Bald eagle tolerance of human activities

Balde eagle tolerance of human development varies widely and may be increasing in some areas. Direct human persecution such as shooting and harassment at their nesting sites reinforces eagle avoidance behavior. But, a reduction of human persecution and disturbances may relax eagle avoidance behavior. 

Some bald eagle populations have become more tolerant of human development and human activities. They forage and nest in human-occupied habitats they previously avoided.

Eagle biologists in Florida recognize two groups of bald eagles; urban and rural eagles. While rural eagles are skittish and react to human disturbances near their nest sites, urban eagles are tolerant of most human activities. Eaglets that hatch and grow among human activities are more likely to feed and nest in similar habitats when they become adults.

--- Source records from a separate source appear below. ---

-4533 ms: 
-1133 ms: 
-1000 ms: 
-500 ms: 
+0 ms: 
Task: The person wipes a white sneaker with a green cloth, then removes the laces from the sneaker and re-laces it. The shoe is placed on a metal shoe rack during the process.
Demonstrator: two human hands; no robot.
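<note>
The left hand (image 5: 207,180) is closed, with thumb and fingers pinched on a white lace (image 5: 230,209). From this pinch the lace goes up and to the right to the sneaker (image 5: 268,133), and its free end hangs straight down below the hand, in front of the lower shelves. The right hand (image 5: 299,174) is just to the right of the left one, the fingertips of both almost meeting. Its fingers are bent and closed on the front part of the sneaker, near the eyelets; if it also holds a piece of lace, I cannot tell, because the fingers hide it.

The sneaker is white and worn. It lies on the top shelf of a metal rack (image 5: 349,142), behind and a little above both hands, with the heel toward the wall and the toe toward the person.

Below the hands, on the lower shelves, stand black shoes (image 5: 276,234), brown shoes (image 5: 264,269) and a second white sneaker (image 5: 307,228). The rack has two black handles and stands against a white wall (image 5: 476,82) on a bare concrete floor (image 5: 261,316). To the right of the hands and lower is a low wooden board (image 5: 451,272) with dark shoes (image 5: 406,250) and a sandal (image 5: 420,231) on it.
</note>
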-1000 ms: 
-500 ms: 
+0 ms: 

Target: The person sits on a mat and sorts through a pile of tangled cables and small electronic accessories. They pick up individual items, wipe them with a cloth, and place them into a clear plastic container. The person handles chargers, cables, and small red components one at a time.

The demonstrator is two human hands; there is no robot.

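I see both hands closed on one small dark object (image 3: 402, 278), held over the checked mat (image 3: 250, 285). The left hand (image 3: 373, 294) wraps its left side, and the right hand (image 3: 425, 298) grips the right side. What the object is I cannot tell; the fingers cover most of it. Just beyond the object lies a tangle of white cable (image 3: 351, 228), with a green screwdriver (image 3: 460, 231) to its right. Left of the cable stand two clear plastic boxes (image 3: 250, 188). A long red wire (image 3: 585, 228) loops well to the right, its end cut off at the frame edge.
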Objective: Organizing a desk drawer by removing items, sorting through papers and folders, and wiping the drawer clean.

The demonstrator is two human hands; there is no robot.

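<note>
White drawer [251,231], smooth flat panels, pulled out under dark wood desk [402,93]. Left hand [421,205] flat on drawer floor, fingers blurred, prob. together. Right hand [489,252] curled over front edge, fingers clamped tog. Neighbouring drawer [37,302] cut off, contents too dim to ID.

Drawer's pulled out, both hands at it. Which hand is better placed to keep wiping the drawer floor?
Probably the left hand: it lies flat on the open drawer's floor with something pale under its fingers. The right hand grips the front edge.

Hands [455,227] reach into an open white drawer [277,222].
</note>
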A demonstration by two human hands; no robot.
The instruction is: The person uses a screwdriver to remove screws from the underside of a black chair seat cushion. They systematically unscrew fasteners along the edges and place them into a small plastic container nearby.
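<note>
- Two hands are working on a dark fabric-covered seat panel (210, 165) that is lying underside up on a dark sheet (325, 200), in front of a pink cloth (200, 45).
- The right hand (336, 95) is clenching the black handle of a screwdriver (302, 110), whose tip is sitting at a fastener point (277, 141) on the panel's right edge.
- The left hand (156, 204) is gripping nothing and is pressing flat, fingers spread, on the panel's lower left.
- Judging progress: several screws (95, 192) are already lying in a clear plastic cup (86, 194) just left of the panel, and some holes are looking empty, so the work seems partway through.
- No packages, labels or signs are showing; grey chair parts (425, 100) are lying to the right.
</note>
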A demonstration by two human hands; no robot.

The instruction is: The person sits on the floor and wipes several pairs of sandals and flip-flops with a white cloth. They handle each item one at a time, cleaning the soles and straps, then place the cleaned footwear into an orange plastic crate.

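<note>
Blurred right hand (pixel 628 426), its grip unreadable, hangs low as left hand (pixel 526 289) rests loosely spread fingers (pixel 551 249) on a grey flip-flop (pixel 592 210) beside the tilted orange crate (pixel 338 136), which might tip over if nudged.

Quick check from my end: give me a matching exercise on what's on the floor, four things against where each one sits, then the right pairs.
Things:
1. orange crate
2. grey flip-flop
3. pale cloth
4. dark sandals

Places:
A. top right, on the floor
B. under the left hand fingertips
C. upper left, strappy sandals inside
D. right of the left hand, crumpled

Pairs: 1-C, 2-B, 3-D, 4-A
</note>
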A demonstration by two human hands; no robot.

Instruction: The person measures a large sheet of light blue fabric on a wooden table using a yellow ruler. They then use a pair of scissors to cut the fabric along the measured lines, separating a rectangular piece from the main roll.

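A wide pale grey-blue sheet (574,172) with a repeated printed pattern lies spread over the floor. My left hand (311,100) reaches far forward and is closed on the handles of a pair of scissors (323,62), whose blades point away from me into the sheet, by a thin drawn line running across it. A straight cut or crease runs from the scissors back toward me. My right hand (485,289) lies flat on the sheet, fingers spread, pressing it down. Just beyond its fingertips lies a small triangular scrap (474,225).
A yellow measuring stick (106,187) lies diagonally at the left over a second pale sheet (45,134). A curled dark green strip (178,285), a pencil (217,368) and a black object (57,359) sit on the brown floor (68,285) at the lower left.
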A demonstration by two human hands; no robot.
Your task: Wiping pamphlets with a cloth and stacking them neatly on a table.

How does climate change affect the bald eagle habitat?

After recovering from the brink of extinction in the lower 48 states, the bald eagle will be facing a new challenge: climate change. Climate change will result in frequent extreme wet and dry cycles threatening the aquatic ecosystems that they depend on.

Audubon scientists indicate that droughts will affect rivers, lakes, and wetlands, subsequently, the bald eagle’s food source. 

Researchers say that climate change adds to extreme weather, including windstorms that may endanger nests and eaglets. Periods of extreme heat in the south may exacerbate drought conditions making it more difficult for eagles to reproduce.

With global warming at its current rate, scientists estimate that in 60 years, the bald eagle’s breeding range will move north. Breeding habitat will shift into Canada and Alaska as the lower 48 states become less ideal for breeding.

References:

Buehler, D. A. (2020). Bald Eagle (Haliaeetus leucocephalus), version 1.0. In Birds of the World (A. F. Poole and F. B. Gill, Editors). Cornell Lab of Ornithology, Ithaca, NY, USA.

Fraser, J. D., L. D. Frenzel and J. E. Mathisen. (1985). The impact of human activities on breeding Bald Eagles in north-central Minnesota. Journal of Wildlife Management 49:585-592.

Livingston, S. A., C. S. Todd, W. B. Krohn and Jr. Owen, R. B. (1990). Habitat models for nesting Bald Eagles in Maine. Journal of Wildlife Management 54:644-653.